Taiwan, an island nation considered a free administrative unit of the People’s Republic of China, has a two-tier system of accounting standards. The first tier consists of Taiwan International Financial Reporting Standards (TIFRS), regulated by the Financial Supervisory Commission, while the second tier is composed of Enterprise Accounting Standards, governed by the Ministry of Economic Affairs.

Financial Reporting Requirements for Companies

For companies whose purpose is making profits, financial reporting requirements include:

  • Preparing annual financial statements
  • Keeping accounting records and minutes of meetings of members for at least 5 years
  • Maintaining electronic accounting databases with permission from the tax authority
  • Keeping financial statements for at least 10 years after the end of the reporting period

The currency used in accounts is the new Taiwan dollar (NTD), but companies can keep records in another currency if desired.

Auditing Requirements

Publicly traded companies are required to have their annual financial statements audited within 4 months after the financial year-end closing, while non-public companies must be audited if their authorized capital reaches or exceeds NT$30 million. Audits must be carried out by a certified public accountant (CPA) with a Taiwanese license.

Tax Return Auditing

In addition to auditing financial statements, companies in Taiwan are also required to audit their profit tax returns for the Taxation Administration of the Ministry of Finance. This requirement applies to companies with proceeds exceeding NT$100 million. Auditing a tax return can help decrease taxable profit and reduce the risk of government examination.

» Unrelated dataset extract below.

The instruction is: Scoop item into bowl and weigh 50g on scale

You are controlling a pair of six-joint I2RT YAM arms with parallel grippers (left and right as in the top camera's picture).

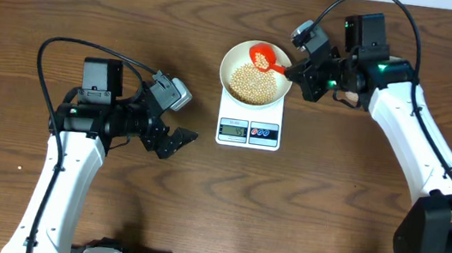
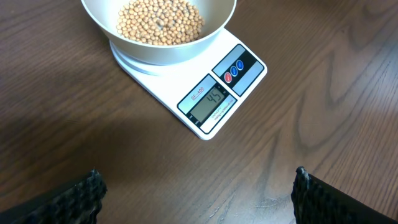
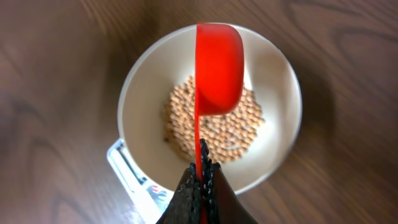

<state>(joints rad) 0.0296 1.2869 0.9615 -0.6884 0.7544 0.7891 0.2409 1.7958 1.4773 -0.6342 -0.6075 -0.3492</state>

Filing Financial Statements

Taiwan has specific requirements for filing financial statements, including:

  • Deadlines for publicly traded companies
  • Penalties for late filing or payment of taxes
  • Requirements for consolidated tax returns, which must include all relevant local subsidiaries and do not require permission to file

Accounting Standards

Taiwan uses a modified version of IFRS called “ROC-IFRS” (Taiwan-IFRS), which is adopted by the Financial Supervisory Commission and enforced by the Certified Public Accountant (CPA) Act. However, companies listed on the Taiwan Stock Exchange may also use International Financial Reporting Standards (IFRS) for their financial reporting.

Conclusion

Overall, Taiwan’s financial reporting requirements are designed to ensure transparency and accountability in financial transactions, while also providing a framework for companies to operate effectively in the market.